Une mise en garde du ministère public
Le renvoi n’équivaut ni à une relaxe ni à une condamnation. Le prévenu, qui comparaissait libre et est placé sous contrôle judiciaire, a néanmoins été fermement mis en garde par la procureure. En audience, celle-ci l’a prévenu :
« Vous avez tout intérêt à vous tenir tranquille et à ne pas entrer en contact avec les plaignantes. »
La mesure vise à protéger les victimes potentielles et à éviter toute entrave à l’instruction en cours. Le contrôle judiciaire est courant dans ce type de procédure et peut comporter des obligations de ne pas contacter les personnes concernées, de résidence ou de pointage en gendarmerie.
La suite juridique et les enjeux pour les plaignantes
Le tribunal a demandé au parquet de « mieux se pourvoir » pour permettre des investigations complémentaires. Concrètement, cela peut signifier : auditions individuelles supplémentaires, recueil d’éléments attestant des conséquences sur la vie quotidienne et professionnelle, vérification des dates et circonstances, ou encore expertise si nécessaire.
Pour les plaignantes, ce renvoi est ressenti de manière ambivalente : il prolonge une attente et laisse intactes l’incertitude et la souffrance, mais il ouvre aussi la possibilité d’une instruction plus robuste, mieux adaptée à la diversité des situations signalées. Leur présence collective dans la salle d’audience témoigne d’une volonté de ne pas laisser chaque récit isolé et d’obtenir une reconnaissance des préjudices subis.
- Nombre de plaignantes : 22 femmes au total, une quinzaine présentes à l’audience.
- Nature des faits : harcèlement moral (répétition de comportements) et atteintes sexuelles présumées.
- Décision du tribunal : renvoi de l’affaire pour investigations complémentaires demandées au parquet.
Contexte et implications locales
L’affaire s’inscrit dans un climat où les victimes de harcèlement et d’agressions sexuelles cherchent à mutualiser leurs démarches pour être entendues et pour faciliter la constitution d’éléments probants.
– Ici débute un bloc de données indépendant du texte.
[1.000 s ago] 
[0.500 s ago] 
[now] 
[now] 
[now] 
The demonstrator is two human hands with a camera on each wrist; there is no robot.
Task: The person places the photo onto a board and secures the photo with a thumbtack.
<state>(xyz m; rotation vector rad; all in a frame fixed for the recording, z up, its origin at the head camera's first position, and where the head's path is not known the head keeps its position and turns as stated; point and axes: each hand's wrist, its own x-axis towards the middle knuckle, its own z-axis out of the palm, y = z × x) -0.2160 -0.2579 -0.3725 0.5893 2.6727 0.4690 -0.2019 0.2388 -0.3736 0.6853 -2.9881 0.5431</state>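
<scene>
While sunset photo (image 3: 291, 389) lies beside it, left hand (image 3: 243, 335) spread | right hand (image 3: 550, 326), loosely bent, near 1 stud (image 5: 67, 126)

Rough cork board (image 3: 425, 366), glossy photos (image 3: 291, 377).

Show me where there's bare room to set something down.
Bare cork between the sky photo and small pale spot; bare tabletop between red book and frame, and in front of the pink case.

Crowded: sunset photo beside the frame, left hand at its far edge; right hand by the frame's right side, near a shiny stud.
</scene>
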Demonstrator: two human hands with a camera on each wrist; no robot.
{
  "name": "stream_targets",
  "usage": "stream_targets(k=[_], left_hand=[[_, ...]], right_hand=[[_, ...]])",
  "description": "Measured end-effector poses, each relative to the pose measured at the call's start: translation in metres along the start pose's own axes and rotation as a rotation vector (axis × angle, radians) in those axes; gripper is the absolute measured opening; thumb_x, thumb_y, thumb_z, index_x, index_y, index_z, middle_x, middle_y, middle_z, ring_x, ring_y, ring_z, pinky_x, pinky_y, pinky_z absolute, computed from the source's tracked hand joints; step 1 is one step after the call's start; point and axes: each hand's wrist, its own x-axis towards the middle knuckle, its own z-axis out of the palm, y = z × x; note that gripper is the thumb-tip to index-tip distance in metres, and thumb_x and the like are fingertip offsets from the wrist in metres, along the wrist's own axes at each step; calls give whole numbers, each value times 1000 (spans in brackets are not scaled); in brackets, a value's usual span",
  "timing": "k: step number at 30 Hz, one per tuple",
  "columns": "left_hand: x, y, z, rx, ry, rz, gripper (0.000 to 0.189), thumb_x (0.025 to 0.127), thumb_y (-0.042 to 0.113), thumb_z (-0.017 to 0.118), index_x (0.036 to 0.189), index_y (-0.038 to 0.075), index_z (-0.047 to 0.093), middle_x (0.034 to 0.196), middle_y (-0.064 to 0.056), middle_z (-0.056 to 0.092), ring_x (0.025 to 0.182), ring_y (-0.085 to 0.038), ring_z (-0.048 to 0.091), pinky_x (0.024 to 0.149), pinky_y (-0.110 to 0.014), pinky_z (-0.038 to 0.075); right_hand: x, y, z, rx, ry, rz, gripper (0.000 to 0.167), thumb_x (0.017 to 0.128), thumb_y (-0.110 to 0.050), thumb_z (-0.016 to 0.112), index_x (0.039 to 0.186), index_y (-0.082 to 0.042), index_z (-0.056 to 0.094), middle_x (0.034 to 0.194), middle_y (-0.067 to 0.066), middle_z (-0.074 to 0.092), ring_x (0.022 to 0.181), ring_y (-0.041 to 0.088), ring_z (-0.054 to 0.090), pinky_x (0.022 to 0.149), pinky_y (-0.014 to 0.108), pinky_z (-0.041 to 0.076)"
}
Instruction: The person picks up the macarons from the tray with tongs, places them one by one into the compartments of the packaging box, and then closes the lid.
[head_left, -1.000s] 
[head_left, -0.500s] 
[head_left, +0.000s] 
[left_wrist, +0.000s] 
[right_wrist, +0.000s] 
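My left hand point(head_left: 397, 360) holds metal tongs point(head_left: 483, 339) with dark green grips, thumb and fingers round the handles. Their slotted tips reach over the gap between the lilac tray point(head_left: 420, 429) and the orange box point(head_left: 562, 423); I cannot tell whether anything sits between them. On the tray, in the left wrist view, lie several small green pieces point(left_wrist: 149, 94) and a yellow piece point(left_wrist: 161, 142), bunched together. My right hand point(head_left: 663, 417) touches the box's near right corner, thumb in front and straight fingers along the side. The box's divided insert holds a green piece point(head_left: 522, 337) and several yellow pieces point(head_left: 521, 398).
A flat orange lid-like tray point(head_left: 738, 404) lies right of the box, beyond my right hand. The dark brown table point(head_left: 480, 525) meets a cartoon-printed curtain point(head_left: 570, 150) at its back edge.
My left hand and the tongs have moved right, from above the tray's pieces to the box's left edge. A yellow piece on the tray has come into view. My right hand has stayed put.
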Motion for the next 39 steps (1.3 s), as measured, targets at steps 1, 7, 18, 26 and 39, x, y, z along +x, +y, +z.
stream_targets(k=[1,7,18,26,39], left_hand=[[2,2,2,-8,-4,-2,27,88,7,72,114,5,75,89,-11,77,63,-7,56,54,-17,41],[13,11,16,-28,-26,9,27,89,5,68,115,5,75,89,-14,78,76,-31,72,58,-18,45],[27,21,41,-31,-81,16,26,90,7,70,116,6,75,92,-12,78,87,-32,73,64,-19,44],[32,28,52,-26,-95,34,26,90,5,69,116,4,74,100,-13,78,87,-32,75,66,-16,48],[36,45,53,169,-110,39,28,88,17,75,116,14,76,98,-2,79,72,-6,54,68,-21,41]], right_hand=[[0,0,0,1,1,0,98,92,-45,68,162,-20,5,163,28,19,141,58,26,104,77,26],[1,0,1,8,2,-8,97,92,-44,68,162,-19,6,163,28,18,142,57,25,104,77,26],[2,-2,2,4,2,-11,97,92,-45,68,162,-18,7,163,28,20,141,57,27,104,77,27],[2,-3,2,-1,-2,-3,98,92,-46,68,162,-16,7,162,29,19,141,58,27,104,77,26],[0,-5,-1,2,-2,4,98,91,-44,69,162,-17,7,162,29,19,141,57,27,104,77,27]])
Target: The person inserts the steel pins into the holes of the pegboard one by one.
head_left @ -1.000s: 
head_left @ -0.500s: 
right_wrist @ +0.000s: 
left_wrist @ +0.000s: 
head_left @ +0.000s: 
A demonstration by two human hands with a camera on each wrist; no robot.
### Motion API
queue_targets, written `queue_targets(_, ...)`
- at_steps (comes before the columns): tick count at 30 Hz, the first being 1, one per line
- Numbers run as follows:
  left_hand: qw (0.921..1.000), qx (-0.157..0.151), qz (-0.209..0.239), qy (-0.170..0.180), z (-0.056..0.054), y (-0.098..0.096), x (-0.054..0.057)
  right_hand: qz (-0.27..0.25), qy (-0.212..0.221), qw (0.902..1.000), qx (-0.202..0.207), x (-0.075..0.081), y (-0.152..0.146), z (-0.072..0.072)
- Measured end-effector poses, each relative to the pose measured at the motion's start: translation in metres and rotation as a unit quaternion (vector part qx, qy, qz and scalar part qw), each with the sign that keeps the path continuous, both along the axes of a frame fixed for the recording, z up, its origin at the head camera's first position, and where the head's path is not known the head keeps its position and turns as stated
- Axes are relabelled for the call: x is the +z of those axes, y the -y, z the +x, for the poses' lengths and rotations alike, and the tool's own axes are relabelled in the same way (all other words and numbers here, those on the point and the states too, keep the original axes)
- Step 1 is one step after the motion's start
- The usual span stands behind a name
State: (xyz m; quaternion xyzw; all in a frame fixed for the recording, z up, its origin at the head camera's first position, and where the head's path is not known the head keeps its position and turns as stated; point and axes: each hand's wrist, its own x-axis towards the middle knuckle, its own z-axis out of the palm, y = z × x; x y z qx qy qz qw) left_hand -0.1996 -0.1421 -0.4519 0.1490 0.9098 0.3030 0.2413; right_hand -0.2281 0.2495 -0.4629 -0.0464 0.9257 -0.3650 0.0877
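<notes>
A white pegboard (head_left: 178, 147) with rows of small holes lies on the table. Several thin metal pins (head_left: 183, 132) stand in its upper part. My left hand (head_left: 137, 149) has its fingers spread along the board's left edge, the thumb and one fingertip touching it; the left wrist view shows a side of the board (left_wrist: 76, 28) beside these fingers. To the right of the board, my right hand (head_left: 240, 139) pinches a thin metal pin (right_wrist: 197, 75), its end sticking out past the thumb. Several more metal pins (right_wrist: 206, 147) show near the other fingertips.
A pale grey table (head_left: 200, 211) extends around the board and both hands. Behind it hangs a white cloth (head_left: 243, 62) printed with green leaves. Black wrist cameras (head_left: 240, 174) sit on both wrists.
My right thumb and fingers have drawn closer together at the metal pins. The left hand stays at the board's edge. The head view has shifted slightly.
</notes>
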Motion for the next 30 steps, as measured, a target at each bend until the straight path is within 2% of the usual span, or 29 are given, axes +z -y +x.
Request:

À l’échelle locale, la mobilisation de plusieurs victimes sur un même dossier met en lumière la difficulté des juridictions à traiter des situations qui, bien que similaires dans la nature, présentent des impacts et des parcours personnels très différents.
Le renvoi vers une phase d’enquête plus approfondie montre aussi la prudence des magistrats face à des procédures collectives : une accusation groupée ne peut pas remplacer la démonstration, pour chaque plaignante, de la réalité et de l’effet des faits reprochés. La justice privilégie la précision des éléments plutôt que l’effet d’ensemble.
Les personnes victimes de harcèlement ou d’atteintes sexuelles peuvent, en attendant la suite judiciaire, se rapprocher des services d’aide aux victimes, des associations locales ou du commissariat/gendarmerie pour être orientées et protégées. Le suivi psychologique et la constitution de constats médicaux et écrits restent des pièces importantes pour toute procédure ultérieure.
Le calendrier de la reprise de l’instruction dépendra des suites données par le parquet aux demandes du tribunal et du temps nécessaire pour les auditions complémentaires.